YOUR ASSIGNMENT:
Repeat the data in full. Drop every picture.

___

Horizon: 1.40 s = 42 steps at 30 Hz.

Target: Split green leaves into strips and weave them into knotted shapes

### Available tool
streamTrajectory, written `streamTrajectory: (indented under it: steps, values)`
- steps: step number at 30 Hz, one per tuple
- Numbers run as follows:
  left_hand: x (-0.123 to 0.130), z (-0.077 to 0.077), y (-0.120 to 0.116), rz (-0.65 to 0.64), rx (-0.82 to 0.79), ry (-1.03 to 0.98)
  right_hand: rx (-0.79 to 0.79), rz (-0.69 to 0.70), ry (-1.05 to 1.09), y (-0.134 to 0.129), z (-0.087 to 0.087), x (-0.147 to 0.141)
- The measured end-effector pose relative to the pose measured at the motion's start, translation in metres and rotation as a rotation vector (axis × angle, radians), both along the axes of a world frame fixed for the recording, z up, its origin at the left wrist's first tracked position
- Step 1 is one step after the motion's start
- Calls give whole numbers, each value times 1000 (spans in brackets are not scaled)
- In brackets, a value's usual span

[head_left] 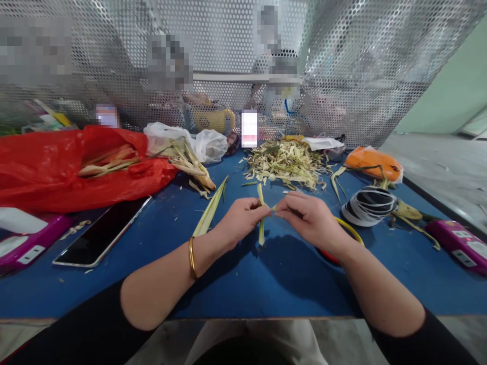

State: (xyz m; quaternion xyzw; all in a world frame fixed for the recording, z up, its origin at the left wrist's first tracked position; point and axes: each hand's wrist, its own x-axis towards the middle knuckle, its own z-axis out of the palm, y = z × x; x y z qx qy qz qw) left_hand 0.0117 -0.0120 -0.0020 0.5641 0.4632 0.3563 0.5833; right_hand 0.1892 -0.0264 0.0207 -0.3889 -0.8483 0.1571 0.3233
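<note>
My left hand (243, 219) is closed on a pale green strip of dried husk (261, 234), which stands nearly upright above the table. Opposite it, my right hand (302, 215) pinches with thumb and forefinger a small end of husk that sticks out from the strip; the fingers hide most of this end. Left of my hands lie several longer husk strips (208, 215), partly behind my left wrist. Under my right wrist shows part of a red and yellow ring-shaped object (350, 229). A heap of shredded husk (287, 162) rests beyond both hands.
A red plastic bag (45, 165) with husks and a dark-screened phone (104, 230) are on the left. A roll of white-and-black cord (369, 205), an orange packet (375, 161) and a purple box (458, 243) are on the right. A perforated metal screen (224, 48) rises behind the blue table (236, 289).
</note>
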Motion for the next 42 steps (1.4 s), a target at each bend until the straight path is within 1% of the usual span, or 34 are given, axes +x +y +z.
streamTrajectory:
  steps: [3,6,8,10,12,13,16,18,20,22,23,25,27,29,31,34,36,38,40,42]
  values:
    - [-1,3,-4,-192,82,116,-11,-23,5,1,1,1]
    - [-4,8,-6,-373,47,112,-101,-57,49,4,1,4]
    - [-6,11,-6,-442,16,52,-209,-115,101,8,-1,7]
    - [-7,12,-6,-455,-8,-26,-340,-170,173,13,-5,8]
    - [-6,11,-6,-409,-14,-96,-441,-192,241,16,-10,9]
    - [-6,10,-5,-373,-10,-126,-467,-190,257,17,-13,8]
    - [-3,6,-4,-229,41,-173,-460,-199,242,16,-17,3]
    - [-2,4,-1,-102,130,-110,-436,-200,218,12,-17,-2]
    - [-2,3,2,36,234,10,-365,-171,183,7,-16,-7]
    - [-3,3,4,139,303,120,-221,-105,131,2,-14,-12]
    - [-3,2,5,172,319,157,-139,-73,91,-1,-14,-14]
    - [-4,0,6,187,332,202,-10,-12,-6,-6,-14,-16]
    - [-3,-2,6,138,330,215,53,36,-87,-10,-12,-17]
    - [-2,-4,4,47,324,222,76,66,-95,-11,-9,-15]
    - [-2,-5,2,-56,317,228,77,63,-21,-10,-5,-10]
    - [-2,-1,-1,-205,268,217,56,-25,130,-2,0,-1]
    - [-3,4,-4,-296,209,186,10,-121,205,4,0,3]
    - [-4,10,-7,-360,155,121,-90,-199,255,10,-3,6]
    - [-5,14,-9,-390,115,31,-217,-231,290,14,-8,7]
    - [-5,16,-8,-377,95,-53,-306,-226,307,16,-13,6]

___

EXPECTED ANSWER:
Horizon: 1.40 s = 42 steps at 30 Hz.

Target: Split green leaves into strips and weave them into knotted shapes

### Available tool
streamTrajectory, written `streamTrajectory: (indented under it: steps, values)`
- steps: step number at 30 Hz, one per tuple
- Numbers run as follows:
  left_hand: x (-0.123 to 0.130), z (-0.077 to 0.077), y (-0.120 to 0.116), rz (-0.65 to 0.64), rx (-0.82 to 0.79), ry (-1.03 to 0.98)
  right_hand: rx (-0.79 to 0.79), rz (-0.69 to 0.70), ry (-1.05 to 1.09), y (-0.134 to 0.129), z (-0.087 to 0.087), x (-0.147 to 0.141)
- The measured end-effector pose relative to the pose measured at the motion's start, translation in metres and rotation as a rotation vector (axis × angle, radians), both along the axes of a world frame fixed for the recording, z up, its origin at the left wrist's first tracked position
- Step 1 is one step after the motion's start
- Calls give whole numbers, each value times 1000 (spans in brackets are not scaled)
- In brackets, a value's usual span

[head_left] 

State: (xyz m; quaternion xyzw; all in a world frame fixed for the recording, z up, its origin at the left wrist's first tracked position; point and axes: each hand's wrist, its own x-axis towards the middle knuckle, its own z-axis out of the palm, y = z × x; x y z qx qy qz qw) left_hand 0.0117 -0.0120 -0.0020 0.5641 0.4632 0.3563 0.5833; right_hand 0.1892 -0.0264 0.0207 -0.3889 -0.8483 0.1571 0.3233
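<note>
My left hand (243, 219) is closed on a pale green strip of dried husk (261, 234), which stands nearly upright above the table. Opposite it, my right hand (302, 215) pinches with thumb and forefinger a small end of husk that sticks out from the strip; the fingers hide most of this end. Left of my hands lie several longer husk strips (208, 215), partly behind my left wrist. Under my right wrist shows part of a red and yellow ring-shaped object (350, 229). A heap of shredded husk (287, 162) rests beyond both hands.
A red plastic bag (45, 165) with husks and a dark-screened phone (104, 230) are on the left. A roll of white-and-black cord (369, 205), an orange packet (375, 161) and a purple box (458, 243) are on the right. A perforated metal screen (224, 48) rises behind the blue table (236, 289).
</note>
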Motion for the next 42 steps (1.4 s), a target at each bend until the straight path is within 1% of the usual span, or 34 are given, axes +x +y +z.
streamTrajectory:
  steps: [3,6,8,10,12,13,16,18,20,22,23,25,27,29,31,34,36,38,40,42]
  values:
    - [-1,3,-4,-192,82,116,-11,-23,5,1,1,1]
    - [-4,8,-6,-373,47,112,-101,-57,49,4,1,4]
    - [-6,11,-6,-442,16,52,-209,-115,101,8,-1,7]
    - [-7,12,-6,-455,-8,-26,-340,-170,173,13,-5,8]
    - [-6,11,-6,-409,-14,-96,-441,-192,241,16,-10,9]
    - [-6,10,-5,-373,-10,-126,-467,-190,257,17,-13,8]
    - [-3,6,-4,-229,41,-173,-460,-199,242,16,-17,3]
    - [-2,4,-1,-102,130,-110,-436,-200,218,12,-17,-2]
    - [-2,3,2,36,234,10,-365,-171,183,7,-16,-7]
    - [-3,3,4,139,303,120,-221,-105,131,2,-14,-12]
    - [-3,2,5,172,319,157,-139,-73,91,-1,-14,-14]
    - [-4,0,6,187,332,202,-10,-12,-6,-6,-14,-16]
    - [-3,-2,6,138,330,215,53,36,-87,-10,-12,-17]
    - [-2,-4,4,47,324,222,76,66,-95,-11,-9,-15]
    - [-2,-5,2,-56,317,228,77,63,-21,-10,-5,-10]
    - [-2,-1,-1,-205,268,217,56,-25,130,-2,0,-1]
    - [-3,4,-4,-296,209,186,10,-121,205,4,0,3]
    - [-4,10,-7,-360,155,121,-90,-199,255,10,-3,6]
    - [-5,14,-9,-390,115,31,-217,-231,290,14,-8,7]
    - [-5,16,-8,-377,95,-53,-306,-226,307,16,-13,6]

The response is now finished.